_Try it_. All of the data below is to be copied again without changes.

_Input data_.
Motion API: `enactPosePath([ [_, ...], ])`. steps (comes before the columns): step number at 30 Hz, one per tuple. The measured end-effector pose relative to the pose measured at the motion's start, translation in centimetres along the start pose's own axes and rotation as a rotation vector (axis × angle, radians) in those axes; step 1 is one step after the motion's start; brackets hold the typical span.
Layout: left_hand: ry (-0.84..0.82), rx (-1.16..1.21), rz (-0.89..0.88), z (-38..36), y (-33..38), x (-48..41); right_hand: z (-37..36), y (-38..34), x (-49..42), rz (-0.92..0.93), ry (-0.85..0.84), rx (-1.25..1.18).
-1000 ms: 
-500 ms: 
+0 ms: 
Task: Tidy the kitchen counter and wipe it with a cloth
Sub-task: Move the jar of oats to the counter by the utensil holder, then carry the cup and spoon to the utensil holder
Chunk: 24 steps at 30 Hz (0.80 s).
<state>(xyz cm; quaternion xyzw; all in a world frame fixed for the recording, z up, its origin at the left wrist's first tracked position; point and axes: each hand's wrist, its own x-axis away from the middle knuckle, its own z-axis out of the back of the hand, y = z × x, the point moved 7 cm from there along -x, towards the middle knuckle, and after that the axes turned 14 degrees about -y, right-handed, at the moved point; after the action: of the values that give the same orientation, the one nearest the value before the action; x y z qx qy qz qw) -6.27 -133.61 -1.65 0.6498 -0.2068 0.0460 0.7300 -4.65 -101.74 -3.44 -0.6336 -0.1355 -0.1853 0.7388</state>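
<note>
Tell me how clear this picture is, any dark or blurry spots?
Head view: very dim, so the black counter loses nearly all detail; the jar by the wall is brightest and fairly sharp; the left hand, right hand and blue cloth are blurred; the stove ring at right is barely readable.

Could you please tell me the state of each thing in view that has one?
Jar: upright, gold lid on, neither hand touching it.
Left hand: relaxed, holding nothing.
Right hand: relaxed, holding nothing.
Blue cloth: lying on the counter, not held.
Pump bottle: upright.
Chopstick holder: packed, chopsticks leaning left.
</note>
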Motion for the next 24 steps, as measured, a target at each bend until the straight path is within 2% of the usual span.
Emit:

_Task output_.
Motion API: `enactPosePath([ [_, ...], ])`. steps (comes before the columns): step number at 30 Hz, one per tuple. The measured end-effector pose relative to the pose measured at the motion's start, translation in centimetres along the start pose's own axes and rotation as a rotation vector (axis × angle, radians) in those axes; step 1 is one step after the motion's start; brackets hold the typical span.
Layout: left_hand: ry (-0.84..0.82), rx (-1.16..1.21), rz (-0.89..0.88), z (-38..36), y (-33..38), x (-48..41); right_hand: z (-37..36), y (-38..34), x (-49..42), rz (-0.92..0.93), ry (-0.85..0.84), rx (-1.25..1.18).
-1000 ms: 
-500 ms: 
+0 ms: 
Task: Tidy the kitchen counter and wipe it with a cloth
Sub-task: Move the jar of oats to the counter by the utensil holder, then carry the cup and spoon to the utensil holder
Chunk: 24 steps at 30 Hz (0.80 s).
<state>(xyz cm; quaternion xyzw; all in a world frame fixed for the recording, z up, its origin at the left wrist's first tracked position; point and axes: each hand's wrist, its own x-axis away from the middle knuckle, its own z-axis out of the back of the hand, y = z × x, the point moved 7 cm from there along -x, towards the middle knuckle, and after that the axes turned 14 degrees about -y, right-handed, at the moved point; after the action: of the values that give the same orientation, the one nearest the value before the action; x y z qx qy qz qw) -6.27 -133.61 -1.65 0.6498 -0.2068 0.0460 0.7300 -4.65 -101.74 -3.44 -0.6336 -0.1355 -0.1853 0.7388</state>
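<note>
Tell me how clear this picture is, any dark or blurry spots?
Head view: very dim, so the black counter loses nearly all detail; the jar by the wall is brightest and fairly sharp; the left hand, right hand and blue cloth are blurred; the stove ring at right is barely readable.

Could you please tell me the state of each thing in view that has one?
Jar: upright, gold lid on, neither hand touching it.
Left hand: relaxed, holding nothing.
Right hand: relaxed, holding nothing.
Blue cloth: lying on the counter, not held.
Pump bottle: upright.
Chopstick holder: packed, chopsticks leaning left.
</note>
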Motion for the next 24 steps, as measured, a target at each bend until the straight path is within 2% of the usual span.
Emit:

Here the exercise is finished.